If you’re planning to stream a windowed game for whatever reason, now’s the time to set your input size and cropping options. This part of the setup is pretty self-explanatory: Input size allows you to isolate the particular portion of your original stream that Flash Media Live Encoder should use, and the cropping options allow you to drill down to a pixel-perfect rendition of whatever dimensions you set.

Before you start your streaming, two key steps remain: Set the size of your output “streamed” video under the Output Size option—this is exactly what’s going to be sent over to Ustream. Select the Bit Rate as well: So long as your setup can handle it, higher bit rates directly translate to a higher-quality final product.

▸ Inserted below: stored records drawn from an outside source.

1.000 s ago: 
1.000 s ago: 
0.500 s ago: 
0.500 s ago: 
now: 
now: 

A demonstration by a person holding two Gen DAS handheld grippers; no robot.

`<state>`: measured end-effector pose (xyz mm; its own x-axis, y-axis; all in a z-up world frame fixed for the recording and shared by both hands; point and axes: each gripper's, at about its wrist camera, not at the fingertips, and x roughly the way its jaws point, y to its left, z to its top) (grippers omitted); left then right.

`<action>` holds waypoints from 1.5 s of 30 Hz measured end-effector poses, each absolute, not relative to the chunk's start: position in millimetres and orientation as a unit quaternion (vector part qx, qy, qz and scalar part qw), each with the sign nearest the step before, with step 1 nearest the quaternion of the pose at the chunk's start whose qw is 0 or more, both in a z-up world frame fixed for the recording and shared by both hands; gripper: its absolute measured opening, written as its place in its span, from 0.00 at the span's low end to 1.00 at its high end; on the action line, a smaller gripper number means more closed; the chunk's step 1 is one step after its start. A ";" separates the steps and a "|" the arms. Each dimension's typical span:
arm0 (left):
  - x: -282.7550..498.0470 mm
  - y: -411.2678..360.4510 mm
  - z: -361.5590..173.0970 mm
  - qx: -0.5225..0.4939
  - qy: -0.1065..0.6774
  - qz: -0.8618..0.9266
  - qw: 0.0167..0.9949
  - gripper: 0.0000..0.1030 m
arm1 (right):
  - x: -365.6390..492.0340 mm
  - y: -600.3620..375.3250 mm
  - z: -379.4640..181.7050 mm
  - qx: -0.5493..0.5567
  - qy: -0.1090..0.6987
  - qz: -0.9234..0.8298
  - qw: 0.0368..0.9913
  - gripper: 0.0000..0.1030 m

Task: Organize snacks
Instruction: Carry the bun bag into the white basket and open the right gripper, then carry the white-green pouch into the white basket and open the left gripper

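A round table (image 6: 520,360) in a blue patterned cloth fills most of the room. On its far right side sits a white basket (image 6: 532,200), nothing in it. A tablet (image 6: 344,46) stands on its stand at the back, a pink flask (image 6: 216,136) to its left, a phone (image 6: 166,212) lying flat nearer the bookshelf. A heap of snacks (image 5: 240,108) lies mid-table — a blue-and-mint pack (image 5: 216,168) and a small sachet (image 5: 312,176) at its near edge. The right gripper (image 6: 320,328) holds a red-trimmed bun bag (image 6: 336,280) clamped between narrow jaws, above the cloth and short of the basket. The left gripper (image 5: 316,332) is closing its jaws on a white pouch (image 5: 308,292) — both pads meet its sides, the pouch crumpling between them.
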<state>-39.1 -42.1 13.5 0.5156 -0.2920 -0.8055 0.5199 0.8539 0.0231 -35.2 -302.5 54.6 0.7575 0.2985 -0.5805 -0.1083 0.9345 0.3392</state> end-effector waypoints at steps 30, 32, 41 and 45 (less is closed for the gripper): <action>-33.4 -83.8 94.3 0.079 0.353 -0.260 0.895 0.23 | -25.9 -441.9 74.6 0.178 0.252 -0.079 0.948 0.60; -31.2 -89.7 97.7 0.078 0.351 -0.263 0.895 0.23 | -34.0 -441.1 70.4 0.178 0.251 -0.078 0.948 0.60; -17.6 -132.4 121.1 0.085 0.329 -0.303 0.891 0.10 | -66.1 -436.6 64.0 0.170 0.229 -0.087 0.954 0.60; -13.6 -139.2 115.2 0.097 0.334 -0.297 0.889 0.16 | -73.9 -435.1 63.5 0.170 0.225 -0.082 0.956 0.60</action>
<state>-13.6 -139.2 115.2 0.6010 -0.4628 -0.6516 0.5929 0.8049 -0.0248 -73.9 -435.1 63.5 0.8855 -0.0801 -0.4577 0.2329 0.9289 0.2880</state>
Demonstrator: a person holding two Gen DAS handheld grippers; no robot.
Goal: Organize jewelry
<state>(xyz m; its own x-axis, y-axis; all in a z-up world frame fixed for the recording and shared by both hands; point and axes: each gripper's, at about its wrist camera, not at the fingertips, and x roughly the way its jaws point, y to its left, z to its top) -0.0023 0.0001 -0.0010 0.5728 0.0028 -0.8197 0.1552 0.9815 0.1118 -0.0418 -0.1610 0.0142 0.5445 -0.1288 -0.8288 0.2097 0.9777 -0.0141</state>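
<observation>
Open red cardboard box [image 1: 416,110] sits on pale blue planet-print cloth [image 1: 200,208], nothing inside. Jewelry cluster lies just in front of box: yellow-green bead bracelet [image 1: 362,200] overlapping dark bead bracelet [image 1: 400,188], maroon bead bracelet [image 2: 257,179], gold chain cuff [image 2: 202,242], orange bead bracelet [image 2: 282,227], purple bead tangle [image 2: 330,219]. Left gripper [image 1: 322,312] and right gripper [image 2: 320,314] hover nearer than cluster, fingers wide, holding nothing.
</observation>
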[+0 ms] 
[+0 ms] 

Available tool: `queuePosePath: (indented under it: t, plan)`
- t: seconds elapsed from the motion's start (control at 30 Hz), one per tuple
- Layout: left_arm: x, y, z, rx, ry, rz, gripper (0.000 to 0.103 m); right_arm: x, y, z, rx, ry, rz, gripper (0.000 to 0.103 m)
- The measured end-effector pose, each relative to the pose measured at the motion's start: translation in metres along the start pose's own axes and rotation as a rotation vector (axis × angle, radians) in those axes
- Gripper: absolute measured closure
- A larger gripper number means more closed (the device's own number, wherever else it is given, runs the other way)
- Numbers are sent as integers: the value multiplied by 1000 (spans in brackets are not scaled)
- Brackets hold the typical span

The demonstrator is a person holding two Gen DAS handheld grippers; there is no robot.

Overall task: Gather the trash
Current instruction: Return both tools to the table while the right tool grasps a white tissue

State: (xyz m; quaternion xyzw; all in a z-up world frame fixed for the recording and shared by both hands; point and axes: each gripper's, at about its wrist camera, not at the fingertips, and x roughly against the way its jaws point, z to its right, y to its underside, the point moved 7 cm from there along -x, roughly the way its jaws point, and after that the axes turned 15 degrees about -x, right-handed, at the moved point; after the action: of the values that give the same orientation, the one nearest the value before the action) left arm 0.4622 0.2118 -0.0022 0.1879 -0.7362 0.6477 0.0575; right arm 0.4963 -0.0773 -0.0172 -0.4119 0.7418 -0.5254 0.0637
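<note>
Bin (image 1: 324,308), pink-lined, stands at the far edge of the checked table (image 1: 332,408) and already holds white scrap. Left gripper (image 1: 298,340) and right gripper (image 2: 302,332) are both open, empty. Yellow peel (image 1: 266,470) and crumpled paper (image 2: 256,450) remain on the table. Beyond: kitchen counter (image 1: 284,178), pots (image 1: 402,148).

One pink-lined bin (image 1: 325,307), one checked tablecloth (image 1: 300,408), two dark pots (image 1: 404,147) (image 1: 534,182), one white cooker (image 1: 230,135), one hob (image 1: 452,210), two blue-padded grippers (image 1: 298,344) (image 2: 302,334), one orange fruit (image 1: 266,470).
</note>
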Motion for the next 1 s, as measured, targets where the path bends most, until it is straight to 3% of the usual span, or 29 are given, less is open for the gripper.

And finally, if you want your game’s audio to be broadcast to Ustream, click the Device menu under the Audio portion of the app and select the option that’s either Stereo Mix or What U Hear, depending on the specifics of your card. If neither exists, you can always select your standard microphone jack, hook up a headset, and provide some thrilling audio
commentary… or foley.

Ready? Click the big green Start button.

4. Broadcast to Ustream

Head on back to Ustream and click the giant Go Live button in the upper-right corner. Once your official Broadcast Live window pops up, you’ll notice that you can’t really adjust settings like video quality or audio quality on the web app itself. That’s because Ustream, in this instance, is merely the switch that turns your live broadcast on and off. All quality settings are being handled by Adobe Flash Media Live Encoder, which should already be running in the background as you read this.

Click Start Broadcast to do just that (above), and then sit back and watch your rise to Internet superstardom begin. And do send us an autograph when you strike it big!

Final caveats: You’ll notice that we haven’t dabbled too much in numerical specifics—what to set for your stream’s bit rate, the size of the video itself, what your frame rate should be, etc. Sadly, the best numbers to slap in these fields can vary by a number of key factors, not the least of which is the speed of your computer and the speed of your Internet connection. The name of the streaming game is experimentation, and only you can ultimately determine the specific settings that work best for your configuration. We can show you how to stream; it’s up to you to make it look good.